To do –
Pictures are to be left out; every line from the one with "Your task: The" through the end of the data must be transcribed exactly.

Given material –
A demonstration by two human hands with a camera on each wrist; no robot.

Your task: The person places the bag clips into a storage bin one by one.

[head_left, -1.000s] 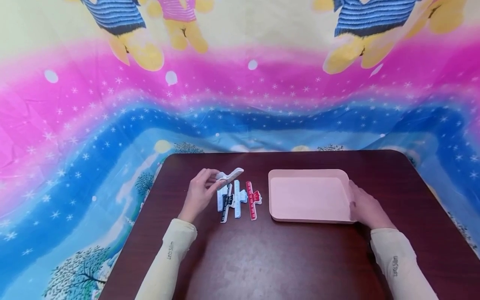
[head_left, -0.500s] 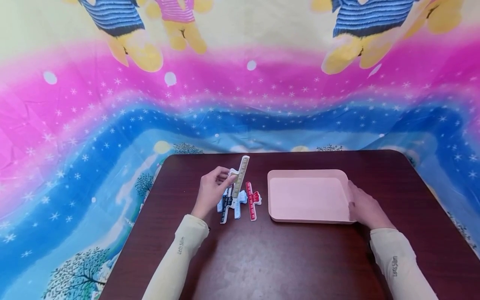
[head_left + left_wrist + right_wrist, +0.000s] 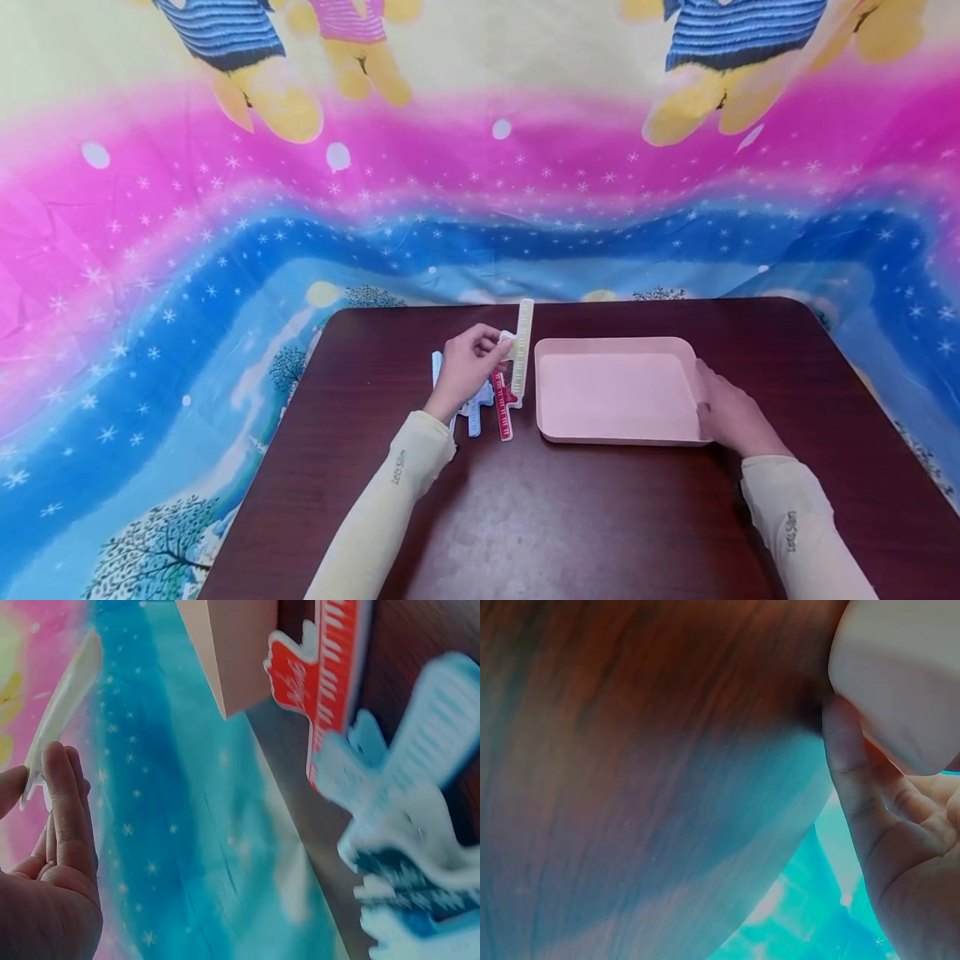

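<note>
Yellow clip point(image 3: 522, 348) moved nearer tray point(image 3: 615, 396), left hand point(image 3: 468, 363) pinching it, right hand point(image 3: 735, 412) gripping tray's right edge

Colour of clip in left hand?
Held clip: pale yellow and white, best seen in the head view.

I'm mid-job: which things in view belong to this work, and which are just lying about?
Part of the work:
- yellow clip, in the left grip
- pink tray, right grip at its edge
- probably, being similar: red clip, dark clip, light blue clips

Just there:
- patterned backdrop
- dark wooden table, as support
</note>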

Solution to this problem –
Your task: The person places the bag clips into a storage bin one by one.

[head_left, -1.000s] 
[head_left, -0.500s] 
[head_left + left_wrist + right_wrist, +0.000s] 

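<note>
Yellow clip point(image 3: 522, 348) moved nearer tray point(image 3: 615, 396), left hand point(image 3: 468, 363) pinching it, right hand point(image 3: 735, 412) gripping tray's right edge

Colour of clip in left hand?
Held clip: pale yellow and white, best seen in the head view.

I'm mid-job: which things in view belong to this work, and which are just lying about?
Part of the work:
- yellow clip, in the left grip
- pink tray, right grip at its edge
- probably, being similar: red clip, dark clip, light blue clips

Just there:
- patterned backdrop
- dark wooden table, as support
</note>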

What was requested is fully covered by this answer.